Searching for multiple matches on one line using Grep and Regex

Question

I'm trying to use Grep with wc -l to print out the number of words in a text file that have 3 or more vowels in a row.

Right now, I'm inputting:

grep -i -E '<\.*[aeiou]{3}.*\>' file.txt | wc -l

but this is not returning the correct number of words, because on some lines there are multiple words that have 3 vowels in a row.

if file.txt contains this :

beautiful courteous 
beautiful 
courteous

my desired output would be 4, rather than 3, and currently I'm only able to get 3.

I've been looking online for a while for a solution but I just can't seem to figure it out. Can anyone assist?

Answer 1

To get each matching word on a separate line, use the -o option:

$ grep -iEo '[[:alnum:]]*[aeiou]{3}[[:alnum:]]*' file.txt
beautiful
courteous
beautiful
courteous
$ grep -iEo '[[:alnum:]]*[aeiou]{3}[[:alnum:]]*' file.txt | wc -l
4

[[:alnum:]]*[aeiou]{3}[[:alnum:]]* matches words with three consecutive vowels. -o assures that each word is on a separate line.
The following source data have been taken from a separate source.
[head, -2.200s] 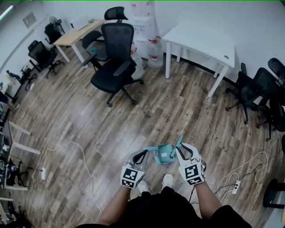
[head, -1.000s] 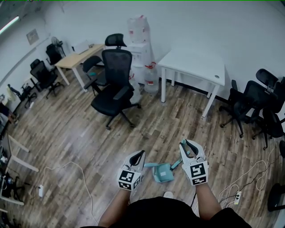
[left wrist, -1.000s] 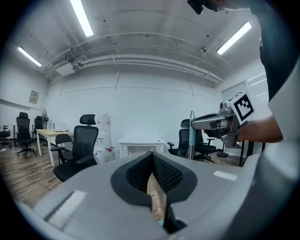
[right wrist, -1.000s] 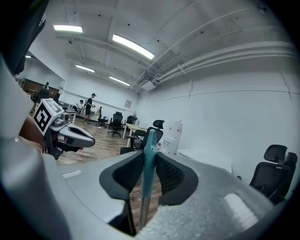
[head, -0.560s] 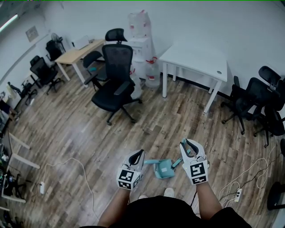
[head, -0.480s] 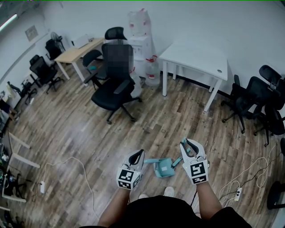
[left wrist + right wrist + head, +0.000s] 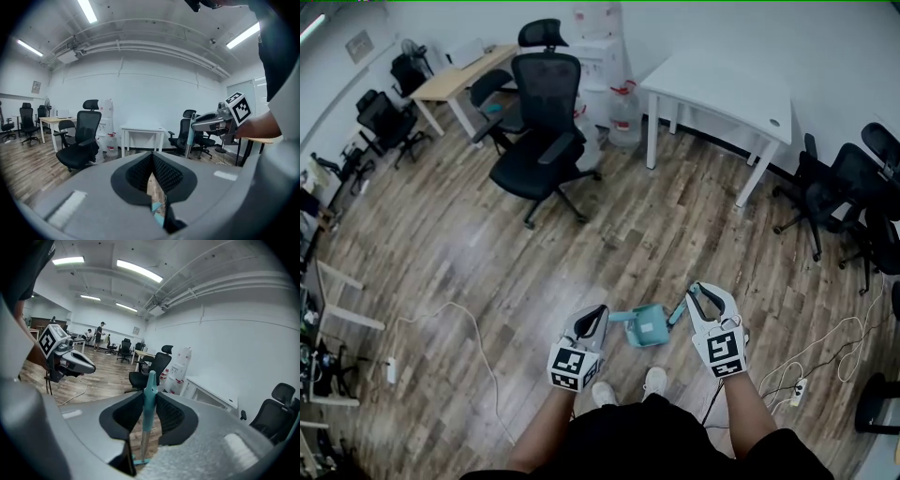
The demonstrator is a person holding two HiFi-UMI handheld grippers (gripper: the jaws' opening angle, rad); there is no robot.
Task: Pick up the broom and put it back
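The right gripper (image 7: pixel 150 416) is clamped on the handle of the teal broom (image 7: pixel 149 392), which stands upright between its pads. The left gripper (image 7: pixel 153 180), jaws nearly together, pinches the handle of the teal dustpan (image 7: pixel 649 326). Both items hang above the wood floor (image 7: pixel 487 253), well apart from the black office chair (image 7: pixel 542 122).

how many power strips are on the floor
2. One power strip lies at the far left, on the end of a pale cord. The other lies at the lower right. Furniture may hide more.
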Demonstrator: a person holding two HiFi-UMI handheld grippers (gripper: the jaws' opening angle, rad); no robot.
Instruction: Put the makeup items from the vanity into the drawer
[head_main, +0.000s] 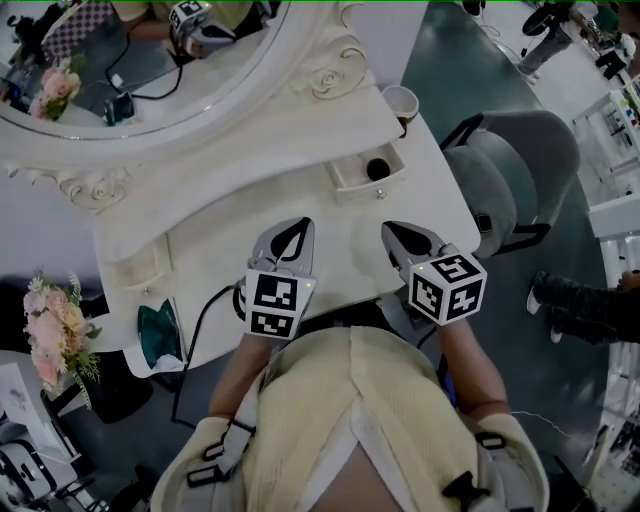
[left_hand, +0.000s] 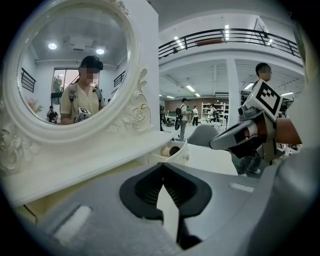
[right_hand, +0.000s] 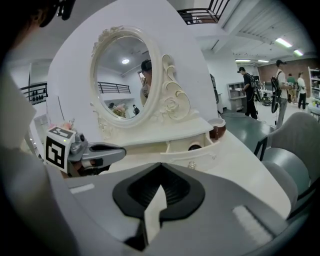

If you want to be stricter about the definition of a word, you may want instead to use [[:alpha:]]*[aeiou]{3}[[:alpha:]]*.

Documentation

From man grep:

-o, --only-matching
Print only the matched (non-empty) parts of a matching line, with each such part on a separate output line.

Discussion

Consider:

\<.*[aeiou]{3}.*\>'

In the above, note that . matches any character and .* is greedy: it matches the longest possible match. Thus, \<.*[aeiou]{3} will match from the beginning of the first word on a line to the last occurrence on the line of three vowels in a row. The final .*\> will match from there to the end of the last word on the line. This is not what you need.

Answer 2

You should do it in 2 steps...

First you split the file into words:

tr -s '[[:punct:][:space:]]' '\n' < file.txt > wordsFile.txt

and then you count the matching words:

grep -i -E '.*[aeiou]{3}.*' wordsFile.txt | wc -l